Depressive disorder in youth: New hope of prevention

By Dr. Ralph E. Jones Mental Health

A recent study conducted by investigators at the University of Vermont have concluded that young people at risk for depression are less likely to develop the disorder after a cognitive-behavioral prevention (CBP) program.

The investigators led by David A. Brent, MD, clinical professor of psychiatry, University of Vermont College of Medicine, Burlington, Vermont, offer hope that “CBP forms the basis of a promising intervention and that the prevention of depression is possible and can have longer-term developmental consequences.”

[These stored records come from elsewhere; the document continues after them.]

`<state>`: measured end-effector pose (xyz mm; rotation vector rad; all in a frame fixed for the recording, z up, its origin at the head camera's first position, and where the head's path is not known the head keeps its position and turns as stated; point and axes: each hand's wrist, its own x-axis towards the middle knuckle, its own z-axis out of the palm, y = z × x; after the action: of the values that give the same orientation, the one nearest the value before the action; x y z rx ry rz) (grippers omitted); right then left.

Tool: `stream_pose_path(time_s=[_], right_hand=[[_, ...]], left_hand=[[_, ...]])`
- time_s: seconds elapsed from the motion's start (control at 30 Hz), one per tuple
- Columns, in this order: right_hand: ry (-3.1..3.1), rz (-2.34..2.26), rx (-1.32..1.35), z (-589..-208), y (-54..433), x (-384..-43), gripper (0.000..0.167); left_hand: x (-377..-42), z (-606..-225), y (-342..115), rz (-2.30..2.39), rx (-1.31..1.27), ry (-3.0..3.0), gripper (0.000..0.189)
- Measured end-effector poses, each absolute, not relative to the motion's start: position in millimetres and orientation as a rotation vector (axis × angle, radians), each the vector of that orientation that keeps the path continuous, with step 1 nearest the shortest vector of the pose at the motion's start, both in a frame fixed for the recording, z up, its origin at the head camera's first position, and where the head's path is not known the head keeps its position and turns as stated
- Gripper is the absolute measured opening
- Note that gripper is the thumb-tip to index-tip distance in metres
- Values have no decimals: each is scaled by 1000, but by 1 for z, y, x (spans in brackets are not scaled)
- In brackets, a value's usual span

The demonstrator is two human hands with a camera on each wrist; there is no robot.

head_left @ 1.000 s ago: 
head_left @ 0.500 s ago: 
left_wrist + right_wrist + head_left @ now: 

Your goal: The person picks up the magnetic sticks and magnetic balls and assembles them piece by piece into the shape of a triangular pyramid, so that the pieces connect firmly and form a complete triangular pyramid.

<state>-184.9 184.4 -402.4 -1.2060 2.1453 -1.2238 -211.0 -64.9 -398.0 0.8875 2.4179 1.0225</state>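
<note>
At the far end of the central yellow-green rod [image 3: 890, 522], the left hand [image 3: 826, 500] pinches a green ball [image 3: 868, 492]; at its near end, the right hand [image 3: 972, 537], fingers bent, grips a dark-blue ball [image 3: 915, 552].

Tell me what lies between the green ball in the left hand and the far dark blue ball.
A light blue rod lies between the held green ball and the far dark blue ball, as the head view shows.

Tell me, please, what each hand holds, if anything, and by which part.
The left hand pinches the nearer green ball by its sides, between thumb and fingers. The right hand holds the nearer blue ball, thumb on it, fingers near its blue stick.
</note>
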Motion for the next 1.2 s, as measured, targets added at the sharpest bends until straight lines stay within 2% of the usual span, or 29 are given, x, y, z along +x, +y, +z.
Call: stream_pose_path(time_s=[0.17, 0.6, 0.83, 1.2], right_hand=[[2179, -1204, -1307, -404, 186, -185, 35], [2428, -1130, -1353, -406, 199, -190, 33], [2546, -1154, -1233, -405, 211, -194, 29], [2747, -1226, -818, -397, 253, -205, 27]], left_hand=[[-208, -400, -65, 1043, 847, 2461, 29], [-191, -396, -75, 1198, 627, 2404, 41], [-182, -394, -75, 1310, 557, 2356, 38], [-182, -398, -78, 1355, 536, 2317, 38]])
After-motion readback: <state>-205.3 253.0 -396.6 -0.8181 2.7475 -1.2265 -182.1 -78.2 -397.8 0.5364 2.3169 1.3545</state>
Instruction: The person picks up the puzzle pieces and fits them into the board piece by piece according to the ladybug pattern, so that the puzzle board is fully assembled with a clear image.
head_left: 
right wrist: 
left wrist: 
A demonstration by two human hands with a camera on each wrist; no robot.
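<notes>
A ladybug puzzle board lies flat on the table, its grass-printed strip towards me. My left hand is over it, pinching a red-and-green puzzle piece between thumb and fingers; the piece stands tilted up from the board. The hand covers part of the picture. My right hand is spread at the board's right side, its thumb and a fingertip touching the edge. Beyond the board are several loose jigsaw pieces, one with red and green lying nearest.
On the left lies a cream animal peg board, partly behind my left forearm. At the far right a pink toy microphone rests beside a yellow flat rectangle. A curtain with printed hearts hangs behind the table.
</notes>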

The study, utilizing CBP, involved 316 at-risk 13-17 year-old youths, and was carried out over a six-year period … a longitudinal (long term) study that included cognitive behavioral counseling; emphasizing cognitive restructuring and problem-solving in a structured, educational format. All participants in the program had at least one parent with current or prior depressive episodes, and at enrollment the participants were not currently experiencing a depressive episode but had some depressive symptoms or had a previous depressive episode that was currently in remission.

The participants were involved in a course of eight weekly 90-minute group sessions, followed by six monthly continuation sessions.

Included in the course of therapy was family-initiated mental health treatment.

Although Cognitive-Behavior therapy is not new, having been in use by Counselors since the 1960s, the approach as a tool for prevention of Depressive Disorders is; and appears to hold much promise.

Cognitive Behavior Therapy (CBT), first introduced as a therapy/counseling modality by psychiatrist Aaron T. Beck, and other noted psychiatrists of the era; is a method of teaching a patient/client to examine his thoughts about a subject (cognition), and to change the thoughts in order to have a healthy and productive behavioral outcome. CBT is a highly recognized and utilized modality of counseling today, an “evidenced based” modality in accepted practice among mental health and substance abuse practitioners.

At risk youth, those youth who have a parent with depression, suffer from the effects of neglect or abuse, etc., are particularly subject to developing Depressive Disorders. In the United States, 5 percent of children ages 12-18 suffer from a Depressive Disorder, which accounts for millions of children. In Texas, survey reports tell us that 29 percent of students in grades 9-12 had depressive symptoms during the 12 months prior to the survey. The survey further reported that 8 percent of adolescents, ages 12-17, had at least one major depressive episode during the year; and most seriously, 16 percent of high school students considered attempting suicide, 11 percent had attempted suicide, and 3 percent of the suicide attempts led to injury, poisoning or overdose that had to be treated by a nurse or a doctor.

As I have pointed out previously, in my many articles, Clinical Depression; whether it be with adults or children, is a very serious and debilitating disorder. The Vermont study concluded most successfully, with 88 percent of the youth continuing in the program and its follow-up sessions until the end, and appeared to fend off youth developing a major depressive disorder.

I would that all of our school districts take note of this study, and institute a Cognitive-Behavioral Program (CBP) within their schools, most specifically from junior high school through high school; the years when at-risk youth are most susceptible to depressive disorders. Most, if not all, school counselors have some training in CBT method and techniques as part of their Masters Level training, and under the supervision of a consulting psychologist or psychiatrist; can identify at-risk students in their school, and are capable of introducing the program to the schools.

As a longtime proponent of prevention efforts in regards to mental illness and substance use disorders, and treating many children and adults, I can attest to the need for early intervention and counseling for at-risk youth. I am very much aware of current prevention education practices in schools and communities, but education alone is not enough. I believe that an action oriented program such as CBP will help those at-risk children tremendously, and also will save lives.